WHAT IS REQUIRED:
With the listing in front of you, retype it exactly.
[Start of section]
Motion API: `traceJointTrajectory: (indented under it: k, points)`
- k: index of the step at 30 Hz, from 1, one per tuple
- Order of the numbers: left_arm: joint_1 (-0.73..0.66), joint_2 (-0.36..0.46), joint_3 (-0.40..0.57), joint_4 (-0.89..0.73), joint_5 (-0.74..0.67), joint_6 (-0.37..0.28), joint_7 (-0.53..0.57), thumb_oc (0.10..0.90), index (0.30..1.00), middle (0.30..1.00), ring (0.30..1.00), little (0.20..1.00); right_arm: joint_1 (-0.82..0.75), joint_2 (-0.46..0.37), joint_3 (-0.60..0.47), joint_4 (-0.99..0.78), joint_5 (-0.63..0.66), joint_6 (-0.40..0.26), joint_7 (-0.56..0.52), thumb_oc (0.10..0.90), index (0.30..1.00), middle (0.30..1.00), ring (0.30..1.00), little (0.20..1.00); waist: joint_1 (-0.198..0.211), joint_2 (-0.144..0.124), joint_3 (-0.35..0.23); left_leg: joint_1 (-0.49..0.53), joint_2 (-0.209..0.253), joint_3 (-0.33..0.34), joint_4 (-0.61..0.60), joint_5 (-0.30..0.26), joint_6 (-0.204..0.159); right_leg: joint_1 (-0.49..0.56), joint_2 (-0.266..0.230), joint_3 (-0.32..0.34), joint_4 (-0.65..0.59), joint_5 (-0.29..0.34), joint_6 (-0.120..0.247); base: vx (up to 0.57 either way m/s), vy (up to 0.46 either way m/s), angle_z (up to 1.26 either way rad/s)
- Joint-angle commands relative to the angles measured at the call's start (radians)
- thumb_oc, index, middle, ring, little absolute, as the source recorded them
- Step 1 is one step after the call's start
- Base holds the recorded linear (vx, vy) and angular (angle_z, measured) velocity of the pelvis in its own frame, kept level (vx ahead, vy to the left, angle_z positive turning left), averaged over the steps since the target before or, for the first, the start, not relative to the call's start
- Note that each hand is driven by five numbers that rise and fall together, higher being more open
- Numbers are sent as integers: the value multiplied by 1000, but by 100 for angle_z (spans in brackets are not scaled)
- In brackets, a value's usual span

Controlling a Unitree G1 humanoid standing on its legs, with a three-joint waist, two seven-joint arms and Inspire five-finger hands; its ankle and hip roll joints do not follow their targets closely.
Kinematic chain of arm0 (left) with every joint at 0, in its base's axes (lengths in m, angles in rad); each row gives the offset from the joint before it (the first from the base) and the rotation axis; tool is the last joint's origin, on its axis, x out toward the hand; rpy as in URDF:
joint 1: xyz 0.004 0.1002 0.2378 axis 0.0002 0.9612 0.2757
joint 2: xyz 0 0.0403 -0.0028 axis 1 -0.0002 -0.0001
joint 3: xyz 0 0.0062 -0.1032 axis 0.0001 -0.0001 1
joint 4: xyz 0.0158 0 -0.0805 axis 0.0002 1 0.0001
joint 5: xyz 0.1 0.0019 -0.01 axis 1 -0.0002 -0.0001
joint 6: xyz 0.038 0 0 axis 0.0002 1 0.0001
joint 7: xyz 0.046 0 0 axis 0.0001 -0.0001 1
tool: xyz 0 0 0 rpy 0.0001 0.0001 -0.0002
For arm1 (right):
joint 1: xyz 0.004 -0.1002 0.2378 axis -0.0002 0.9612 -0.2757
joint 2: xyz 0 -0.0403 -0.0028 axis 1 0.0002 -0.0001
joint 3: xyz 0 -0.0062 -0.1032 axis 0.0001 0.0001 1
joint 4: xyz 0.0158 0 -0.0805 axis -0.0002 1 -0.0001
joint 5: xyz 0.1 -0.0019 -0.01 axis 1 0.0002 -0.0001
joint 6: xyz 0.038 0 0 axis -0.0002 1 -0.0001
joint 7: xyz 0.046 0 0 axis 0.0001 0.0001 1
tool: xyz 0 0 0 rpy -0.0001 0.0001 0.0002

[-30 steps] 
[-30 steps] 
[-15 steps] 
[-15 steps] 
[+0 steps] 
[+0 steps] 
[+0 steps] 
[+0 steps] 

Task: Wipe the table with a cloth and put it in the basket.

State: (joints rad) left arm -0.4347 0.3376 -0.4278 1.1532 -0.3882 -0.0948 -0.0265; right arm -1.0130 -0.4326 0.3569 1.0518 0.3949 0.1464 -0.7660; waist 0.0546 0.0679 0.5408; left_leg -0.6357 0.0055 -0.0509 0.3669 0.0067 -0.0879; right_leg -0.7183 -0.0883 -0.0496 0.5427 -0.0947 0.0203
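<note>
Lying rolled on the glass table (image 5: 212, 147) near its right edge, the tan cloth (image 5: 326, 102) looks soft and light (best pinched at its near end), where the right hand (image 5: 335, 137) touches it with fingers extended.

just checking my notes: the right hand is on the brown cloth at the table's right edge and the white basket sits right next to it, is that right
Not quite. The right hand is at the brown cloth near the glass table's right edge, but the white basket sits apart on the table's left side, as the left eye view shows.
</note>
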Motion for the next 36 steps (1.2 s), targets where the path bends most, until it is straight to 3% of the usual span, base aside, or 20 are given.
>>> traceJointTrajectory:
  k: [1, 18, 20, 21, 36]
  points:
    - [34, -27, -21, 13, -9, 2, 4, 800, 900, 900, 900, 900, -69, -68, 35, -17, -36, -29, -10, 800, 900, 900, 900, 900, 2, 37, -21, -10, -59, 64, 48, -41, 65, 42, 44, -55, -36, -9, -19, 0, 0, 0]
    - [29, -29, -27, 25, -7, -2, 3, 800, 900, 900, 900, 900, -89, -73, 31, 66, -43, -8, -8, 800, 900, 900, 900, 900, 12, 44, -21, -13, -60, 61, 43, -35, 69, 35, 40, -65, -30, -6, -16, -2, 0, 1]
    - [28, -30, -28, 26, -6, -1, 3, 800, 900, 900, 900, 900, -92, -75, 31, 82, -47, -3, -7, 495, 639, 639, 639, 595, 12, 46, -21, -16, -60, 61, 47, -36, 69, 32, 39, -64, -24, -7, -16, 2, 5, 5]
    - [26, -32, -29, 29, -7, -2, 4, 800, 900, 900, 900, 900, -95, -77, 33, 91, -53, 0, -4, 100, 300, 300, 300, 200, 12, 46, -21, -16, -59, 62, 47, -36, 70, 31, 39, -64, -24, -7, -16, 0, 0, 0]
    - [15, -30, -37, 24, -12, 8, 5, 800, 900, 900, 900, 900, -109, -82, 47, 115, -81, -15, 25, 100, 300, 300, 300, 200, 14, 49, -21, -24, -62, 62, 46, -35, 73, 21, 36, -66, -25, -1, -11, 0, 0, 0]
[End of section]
EXPECTED ANSWER:
Motion API: `traceJointTrajectory: (indented under it: k, points)`
- k: index of the step at 30 Hz, from 1, one per tuple
- Order of the numbers: left_arm: joint_1 (-0.73..0.66), joint_2 (-0.36..0.46), joint_3 (-0.40..0.57), joint_4 (-0.89..0.73), joint_5 (-0.74..0.67), joint_6 (-0.37..0.28), joint_7 (-0.53..0.57), thumb_oc (0.10..0.90), index (0.30..1.00), middle (0.30..1.00), ring (0.30..1.00), little (0.20..1.00); right_arm: joint_1 (-0.82..0.75), joint_2 (-0.46..0.37), joint_3 (-0.60..0.47), joint_4 (-0.99..0.78), joint_5 (-0.63..0.66), joint_6 (-0.40..0.26), joint_7 (-0.56..0.52), thumb_oc (0.10..0.90), index (0.30..1.00), middle (0.30..1.00), ring (0.30..1.00), little (0.20..1.00); waist: joint_1 (-0.198..0.211), joint_2 (-0.144..0.124), joint_3 (-0.35..0.23); left_leg: joint_1 (-0.49..0.53), joint_2 (-0.209..0.253), joint_3 (-0.33..0.34), joint_4 (-0.61..0.60), joint_5 (-0.30..0.26), joint_6 (-0.204..0.159); right_leg: joint_1 (-0.49..0.56), joint_2 (-0.266..0.230), joint_3 (-0.32..0.34), joint_4 (-0.65..0.59), joint_5 (-0.29..0.34), joint_6 (-0.120..0.247); base: vx (up to 0.57 either way m/s), vy (up to 0.46 either way m/s), angle_z (up to 1.26 either way rad/s)
- Joint-angle commands relative to the angles measured at the call's start (radians)
- thumb_oc, index, middle, ring, little absolute, as the source recorded them
- Step 1 is one step after the call's start
- Base holds the recorded linear (vx, vy) and angular (angle_z, measured) velocity of the pelvis in its own frame, kept level (vx ahead, vy to the left, angle_z positive turning left), averaged over the steps since the target before or, for the first, the start, not relative to the call's start
- Note that each hand is driven by five numbers that rise and fall together, higher being more open
- Numbers are sent as integers: the value multiplied by 1000, but by 100 for angle_z (spans in brackets are not scaled)
- In brackets, a value's usual span

Controlling a Unitree G1 humanoid standing on its legs, with a three-joint waist, two seven-joint arms and Inspire five-finger hands; its ankle and hip roll joints do not follow their targets closely.
Kinematic chain of arm0 (left) with every joint at 0, in its base's axes (lengths in m, angles in rad); each row gives the offset from the joint before it (the first from the base) and the rotation axis; tool is the last joint's origin, on its axis, x out toward the hand; rpy as in URDF:
joint 1: xyz 0.004 0.1002 0.2378 axis 0.0002 0.9612 0.2757
joint 2: xyz 0 0.0403 -0.0028 axis 1 -0.0002 -0.0001
joint 3: xyz 0 0.0062 -0.1032 axis 0.0001 -0.0001 1
joint 4: xyz 0.0158 0 -0.0805 axis 0.0002 1 0.0001
joint 5: xyz 0.1 0.0019 -0.01 axis 1 -0.0002 -0.0001
joint 6: xyz 0.038 0 0 axis 0.0002 1 0.0001
joint 7: xyz 0.046 0 0 axis 0.0001 -0.0001 1
tool: xyz 0 0 0 rpy 0.0001 0.0001 -0.0002
For arm1 (right):
joint 1: xyz 0.004 -0.1002 0.2378 axis -0.0002 0.9612 -0.2757
joint 2: xyz 0 -0.0403 -0.0028 axis 1 0.0002 -0.0001
joint 3: xyz 0 -0.0062 -0.1032 axis 0.0001 0.0001 1
joint 4: xyz 0.0158 0 -0.0805 axis -0.0002 1 -0.0001
joint 5: xyz 0.1 -0.0019 -0.01 axis 1 0.0002 -0.0001
joint 6: xyz 0.038 0 0 axis -0.0002 1 -0.0001
joint 7: xyz 0.046 0 0 axis 0.0001 0.0001 1
tool: xyz 0 0 0 rpy -0.0001 0.0001 0.0002

[-30 steps] 
[-30 steps] 
[-15 steps] 
[-15 steps] 
[+0 steps] 
[+0 steps] 
[+0 steps] 
[+0 steps] 

Task: Wipe the table with a cloth and put it in the basket.

State: (joints rad) left arm -0.4347 0.3376 -0.4278 1.1532 -0.3882 -0.0948 -0.0265; right arm -1.0130 -0.4326 0.3569 1.0518 0.3949 0.1464 -0.7660; waist 0.0546 0.0679 0.5408; left_leg -0.6357 0.0055 -0.0509 0.3669 0.0067 -0.0879; right_leg -0.7183 -0.0883 -0.0496 0.5427 -0.0947 0.0203
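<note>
Lying rolled on the glass table (image 5: 212, 147) near its right edge, the tan cloth (image 5: 326, 102) looks soft and light (best pinched at its near end), where the right hand (image 5: 335, 137) touches it with fingers extended.

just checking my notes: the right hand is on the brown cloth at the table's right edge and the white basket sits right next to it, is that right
Not quite. The right hand is at the brown cloth near the glass table's right edge, but the white basket sits apart on the table's left side, as the left eye view shows.
</note>
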Motion for the next 36 steps (1.2 s), targets where the path bends most, until it is straight to 3% of the usual span, base aside, or 20 are given.
>>> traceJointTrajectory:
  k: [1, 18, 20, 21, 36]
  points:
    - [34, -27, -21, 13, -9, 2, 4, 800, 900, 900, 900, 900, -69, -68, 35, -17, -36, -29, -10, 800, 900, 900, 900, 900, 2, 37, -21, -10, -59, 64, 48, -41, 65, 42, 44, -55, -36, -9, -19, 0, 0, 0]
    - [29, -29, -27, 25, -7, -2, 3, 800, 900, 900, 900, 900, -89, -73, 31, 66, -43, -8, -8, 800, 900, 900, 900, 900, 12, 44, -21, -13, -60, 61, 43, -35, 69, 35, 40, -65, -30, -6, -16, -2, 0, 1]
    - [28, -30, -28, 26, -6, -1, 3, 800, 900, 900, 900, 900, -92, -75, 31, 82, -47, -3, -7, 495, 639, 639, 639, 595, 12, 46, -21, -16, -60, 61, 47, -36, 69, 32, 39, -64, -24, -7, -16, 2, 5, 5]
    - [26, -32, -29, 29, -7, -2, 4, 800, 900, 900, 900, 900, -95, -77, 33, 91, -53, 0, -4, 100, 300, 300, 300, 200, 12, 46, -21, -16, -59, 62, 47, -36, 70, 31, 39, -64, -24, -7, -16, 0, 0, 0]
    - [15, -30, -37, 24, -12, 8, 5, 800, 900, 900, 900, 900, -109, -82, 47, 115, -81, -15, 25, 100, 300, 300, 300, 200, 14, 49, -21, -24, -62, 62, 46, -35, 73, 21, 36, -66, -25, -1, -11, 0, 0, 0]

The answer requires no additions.